Liam and “The New Pet”
We love Liam, but there are days when we roll our eyes at God and ask, “Oh Lord, how hell did two super smart people end up with such a fucking idiot for a child?” Then we remember he is nine. Then sometimes I say it’s normal because he has a penis. (Sorry guys, but it’s true, you are ruled by the whims of your hormones, even more so than us women.) Then I realize it doesn’t really matter, because he is ours and we love him.
I rant because he tends to be a loud mouth idiot who babbles on for hours about crap he lacks any understanding of to people who really don’t care, don’t want to hear it, or that he should be paying attention rather than the other way around. We haven’t told him of the baby. He isn’t stupid by any means, even if he has some learning problems mostly in delayed abilities because he was between 4 to 6 weeks premature. (I’ll talk about idiot doctors soon enough, but that’s another post) Right now when Brad and I need to talk about it, we either YIM from across the room or when other family members are present it is referred to as the new pet. We’ve decided to wait until we know the sex of the baby to tell him, that way he can say with confidence that he is having a brother or sister. Of course, I am totally dreading the thought of him asking how the baby came to be. I do NOT need to be having THE TALK with my ten year old son. That’s Brad’s job.

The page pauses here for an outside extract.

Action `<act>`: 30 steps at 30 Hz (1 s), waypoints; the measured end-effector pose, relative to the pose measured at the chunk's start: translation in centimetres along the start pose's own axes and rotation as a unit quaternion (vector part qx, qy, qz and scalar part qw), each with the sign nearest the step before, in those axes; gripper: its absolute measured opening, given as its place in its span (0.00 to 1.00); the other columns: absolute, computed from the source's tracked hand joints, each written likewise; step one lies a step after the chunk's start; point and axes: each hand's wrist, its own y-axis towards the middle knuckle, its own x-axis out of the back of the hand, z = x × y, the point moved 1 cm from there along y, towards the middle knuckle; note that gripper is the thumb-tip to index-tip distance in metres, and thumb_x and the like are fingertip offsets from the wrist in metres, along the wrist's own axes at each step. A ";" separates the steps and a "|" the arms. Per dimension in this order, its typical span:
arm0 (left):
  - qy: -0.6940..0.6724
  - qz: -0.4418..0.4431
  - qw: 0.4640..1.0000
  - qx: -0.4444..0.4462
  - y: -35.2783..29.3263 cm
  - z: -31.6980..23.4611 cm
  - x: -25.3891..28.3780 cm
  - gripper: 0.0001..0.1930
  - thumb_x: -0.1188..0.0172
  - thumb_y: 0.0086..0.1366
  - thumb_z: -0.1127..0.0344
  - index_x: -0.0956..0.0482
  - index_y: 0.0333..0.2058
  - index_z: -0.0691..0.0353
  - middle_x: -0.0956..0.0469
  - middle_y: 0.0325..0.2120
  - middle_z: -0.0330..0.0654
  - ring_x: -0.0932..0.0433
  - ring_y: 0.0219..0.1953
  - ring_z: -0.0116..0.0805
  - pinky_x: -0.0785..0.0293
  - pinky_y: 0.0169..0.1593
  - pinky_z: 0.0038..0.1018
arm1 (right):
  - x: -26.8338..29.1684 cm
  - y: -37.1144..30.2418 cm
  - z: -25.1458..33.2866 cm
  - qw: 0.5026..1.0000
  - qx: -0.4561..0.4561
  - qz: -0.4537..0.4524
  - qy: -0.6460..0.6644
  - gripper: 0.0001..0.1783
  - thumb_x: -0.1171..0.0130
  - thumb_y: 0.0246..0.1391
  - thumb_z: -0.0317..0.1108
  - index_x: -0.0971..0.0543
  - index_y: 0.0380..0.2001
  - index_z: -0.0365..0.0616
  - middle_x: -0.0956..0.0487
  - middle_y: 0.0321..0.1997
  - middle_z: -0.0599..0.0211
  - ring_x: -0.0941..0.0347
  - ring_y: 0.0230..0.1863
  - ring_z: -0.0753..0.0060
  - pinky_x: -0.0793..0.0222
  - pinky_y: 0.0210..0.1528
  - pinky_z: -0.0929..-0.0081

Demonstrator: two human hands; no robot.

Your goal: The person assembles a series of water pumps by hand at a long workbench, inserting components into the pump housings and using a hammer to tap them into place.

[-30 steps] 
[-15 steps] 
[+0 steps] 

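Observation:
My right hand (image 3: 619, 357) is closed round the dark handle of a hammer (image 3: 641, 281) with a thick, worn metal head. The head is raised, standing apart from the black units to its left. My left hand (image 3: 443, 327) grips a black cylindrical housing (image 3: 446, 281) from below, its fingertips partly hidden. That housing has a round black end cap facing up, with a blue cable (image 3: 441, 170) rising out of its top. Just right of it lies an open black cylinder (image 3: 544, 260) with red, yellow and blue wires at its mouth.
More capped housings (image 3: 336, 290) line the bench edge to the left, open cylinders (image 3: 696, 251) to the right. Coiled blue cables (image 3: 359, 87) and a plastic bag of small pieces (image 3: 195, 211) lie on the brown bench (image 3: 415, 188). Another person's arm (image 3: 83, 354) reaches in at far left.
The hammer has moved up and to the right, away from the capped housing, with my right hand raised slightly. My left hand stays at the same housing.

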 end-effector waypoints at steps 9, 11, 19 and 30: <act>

What Was I Expecting Now That I’m Expecting
I am happy, I am sad, I am excited, I am worried, I am scared, I ecstatic, I want to smile, I want to cry, I am scared shitless (might be the prenatal vitamins with iron), I am happy, I am sad, I am excited, I am worried, I am scared, I am happy, and that was just the last thirty seconds. If you feel any of that, then you aren’t alone in this. This is normal, trust me. You aren’t going crazy, it’s the hormones and let me tell you, it will only get worse (or better) with time. You’ll alternately want to curse your husband/boyfriend/significant other and then jump his bones. It’s loopy and weird, but it comes with the territory.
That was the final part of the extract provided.